:: WHAT THE EXERCISE ASKS ::
Look through the records below for the line holding "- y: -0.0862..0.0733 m". Write it out exactly, with each following line through the line holding "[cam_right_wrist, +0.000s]".

[Records from a data collection]
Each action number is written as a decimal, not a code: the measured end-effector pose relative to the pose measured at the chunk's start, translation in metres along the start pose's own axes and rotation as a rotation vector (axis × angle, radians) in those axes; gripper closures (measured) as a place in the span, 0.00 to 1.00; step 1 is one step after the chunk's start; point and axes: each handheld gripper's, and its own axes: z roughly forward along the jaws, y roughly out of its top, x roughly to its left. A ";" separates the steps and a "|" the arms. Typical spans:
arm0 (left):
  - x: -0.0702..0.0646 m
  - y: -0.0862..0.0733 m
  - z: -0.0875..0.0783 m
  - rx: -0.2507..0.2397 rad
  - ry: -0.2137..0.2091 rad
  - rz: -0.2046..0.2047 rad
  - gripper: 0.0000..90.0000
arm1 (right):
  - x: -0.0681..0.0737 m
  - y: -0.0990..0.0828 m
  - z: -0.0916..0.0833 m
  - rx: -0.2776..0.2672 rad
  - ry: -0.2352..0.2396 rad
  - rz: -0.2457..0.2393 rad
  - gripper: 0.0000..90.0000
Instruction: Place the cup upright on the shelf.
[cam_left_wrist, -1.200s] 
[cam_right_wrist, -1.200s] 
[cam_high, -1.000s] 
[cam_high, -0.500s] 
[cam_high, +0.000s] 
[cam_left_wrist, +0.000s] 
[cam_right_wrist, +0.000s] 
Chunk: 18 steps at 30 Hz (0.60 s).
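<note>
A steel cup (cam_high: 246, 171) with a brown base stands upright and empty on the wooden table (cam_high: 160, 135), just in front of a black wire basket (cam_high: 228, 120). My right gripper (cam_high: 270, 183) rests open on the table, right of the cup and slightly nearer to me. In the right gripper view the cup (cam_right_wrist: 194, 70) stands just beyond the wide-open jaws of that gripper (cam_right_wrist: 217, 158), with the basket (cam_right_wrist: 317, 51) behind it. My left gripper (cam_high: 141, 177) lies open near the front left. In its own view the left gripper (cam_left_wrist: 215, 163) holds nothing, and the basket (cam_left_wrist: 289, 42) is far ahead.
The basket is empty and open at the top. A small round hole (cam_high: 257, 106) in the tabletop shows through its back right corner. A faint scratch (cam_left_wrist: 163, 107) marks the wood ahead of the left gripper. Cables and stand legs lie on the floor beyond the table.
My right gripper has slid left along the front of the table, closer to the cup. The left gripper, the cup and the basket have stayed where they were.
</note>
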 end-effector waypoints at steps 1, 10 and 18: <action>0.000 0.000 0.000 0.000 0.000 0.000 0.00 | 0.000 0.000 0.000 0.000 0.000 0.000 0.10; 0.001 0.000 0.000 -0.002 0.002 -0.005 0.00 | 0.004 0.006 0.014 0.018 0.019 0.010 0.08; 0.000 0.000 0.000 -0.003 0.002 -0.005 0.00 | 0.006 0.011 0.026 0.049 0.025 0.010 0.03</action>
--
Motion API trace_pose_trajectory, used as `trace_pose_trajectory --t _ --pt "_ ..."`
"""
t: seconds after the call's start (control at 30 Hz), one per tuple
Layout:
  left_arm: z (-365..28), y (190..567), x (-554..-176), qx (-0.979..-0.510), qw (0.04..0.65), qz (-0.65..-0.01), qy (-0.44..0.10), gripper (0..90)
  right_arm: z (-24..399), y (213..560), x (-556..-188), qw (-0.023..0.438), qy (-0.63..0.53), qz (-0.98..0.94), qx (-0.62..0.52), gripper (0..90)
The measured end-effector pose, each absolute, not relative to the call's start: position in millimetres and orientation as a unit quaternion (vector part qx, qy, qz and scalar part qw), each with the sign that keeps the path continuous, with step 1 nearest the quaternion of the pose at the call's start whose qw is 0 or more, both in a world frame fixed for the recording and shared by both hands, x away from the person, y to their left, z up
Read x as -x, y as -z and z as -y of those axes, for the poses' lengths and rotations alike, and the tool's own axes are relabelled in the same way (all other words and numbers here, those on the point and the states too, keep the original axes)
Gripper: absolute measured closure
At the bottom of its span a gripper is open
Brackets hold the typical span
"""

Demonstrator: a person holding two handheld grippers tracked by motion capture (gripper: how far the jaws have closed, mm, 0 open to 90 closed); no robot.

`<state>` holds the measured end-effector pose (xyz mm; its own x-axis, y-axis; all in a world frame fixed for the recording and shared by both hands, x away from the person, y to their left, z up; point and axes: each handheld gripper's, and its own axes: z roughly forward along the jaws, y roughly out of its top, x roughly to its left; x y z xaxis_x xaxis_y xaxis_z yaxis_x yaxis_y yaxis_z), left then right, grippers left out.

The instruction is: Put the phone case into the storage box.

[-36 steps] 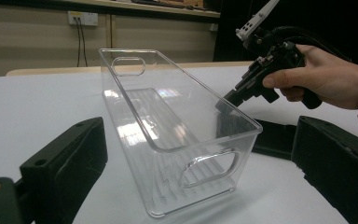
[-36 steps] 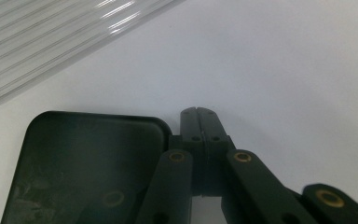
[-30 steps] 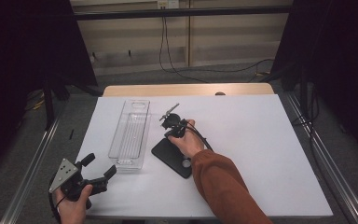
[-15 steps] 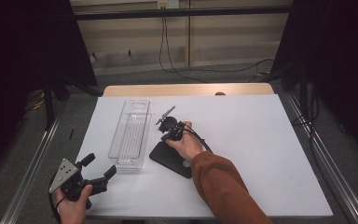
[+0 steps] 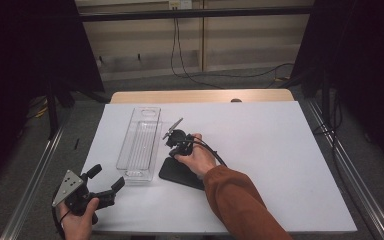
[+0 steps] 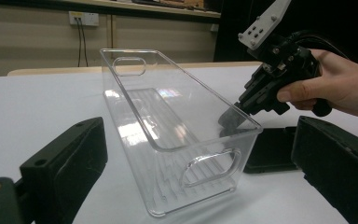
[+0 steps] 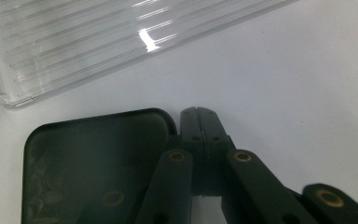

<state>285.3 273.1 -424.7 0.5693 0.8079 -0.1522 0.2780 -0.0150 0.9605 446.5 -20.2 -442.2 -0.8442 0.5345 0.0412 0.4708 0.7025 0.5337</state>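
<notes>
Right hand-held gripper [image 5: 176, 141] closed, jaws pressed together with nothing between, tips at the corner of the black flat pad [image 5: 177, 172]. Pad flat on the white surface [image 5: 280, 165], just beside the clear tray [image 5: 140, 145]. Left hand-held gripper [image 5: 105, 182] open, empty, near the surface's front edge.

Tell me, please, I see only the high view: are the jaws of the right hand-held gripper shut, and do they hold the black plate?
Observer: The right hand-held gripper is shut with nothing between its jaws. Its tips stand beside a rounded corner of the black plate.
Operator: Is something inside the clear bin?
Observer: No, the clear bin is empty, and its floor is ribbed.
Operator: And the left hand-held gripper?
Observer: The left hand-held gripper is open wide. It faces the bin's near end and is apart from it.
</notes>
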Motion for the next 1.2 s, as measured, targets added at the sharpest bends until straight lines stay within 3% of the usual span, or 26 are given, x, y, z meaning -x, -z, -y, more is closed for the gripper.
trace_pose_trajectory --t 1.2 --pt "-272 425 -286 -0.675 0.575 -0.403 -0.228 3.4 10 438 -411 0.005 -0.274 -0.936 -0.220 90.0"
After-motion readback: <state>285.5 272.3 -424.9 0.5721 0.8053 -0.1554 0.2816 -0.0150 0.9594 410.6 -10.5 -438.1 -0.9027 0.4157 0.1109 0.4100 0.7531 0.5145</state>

:: RESULT BELOW ::
  - y: -0.0862..0.0733 m
  - z: -0.0875..0.0783 m
  - rx: -0.2507..0.2397 rad
  - ry: -0.2137..0.2091 rad
  - rz: -0.2046..0.2047 rad
  - gripper: 0.0000..90.0000
arm1 (right):
  - x: -0.0681..0.0737 m
  - y: -0.0990..0.0828 m
  - z: -0.0916..0.0833 m
  - rx: -0.2776..0.2672 rad
  - ry: -0.2352..0.2396 rad
  - rz: -0.2457..0.2393 rad
  - gripper: 0.0000..90.0000
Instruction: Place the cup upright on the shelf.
[cam_left_wrist, -1.200s] 
[cam_right_wrist, -1.200s] 
[cam_high, -1.000s] 
[cam_high, -0.500s] 
[cam_high, +0.000s] 
[cam_left_wrist, +0.000s] 
[cam_right_wrist, +0.000s] 

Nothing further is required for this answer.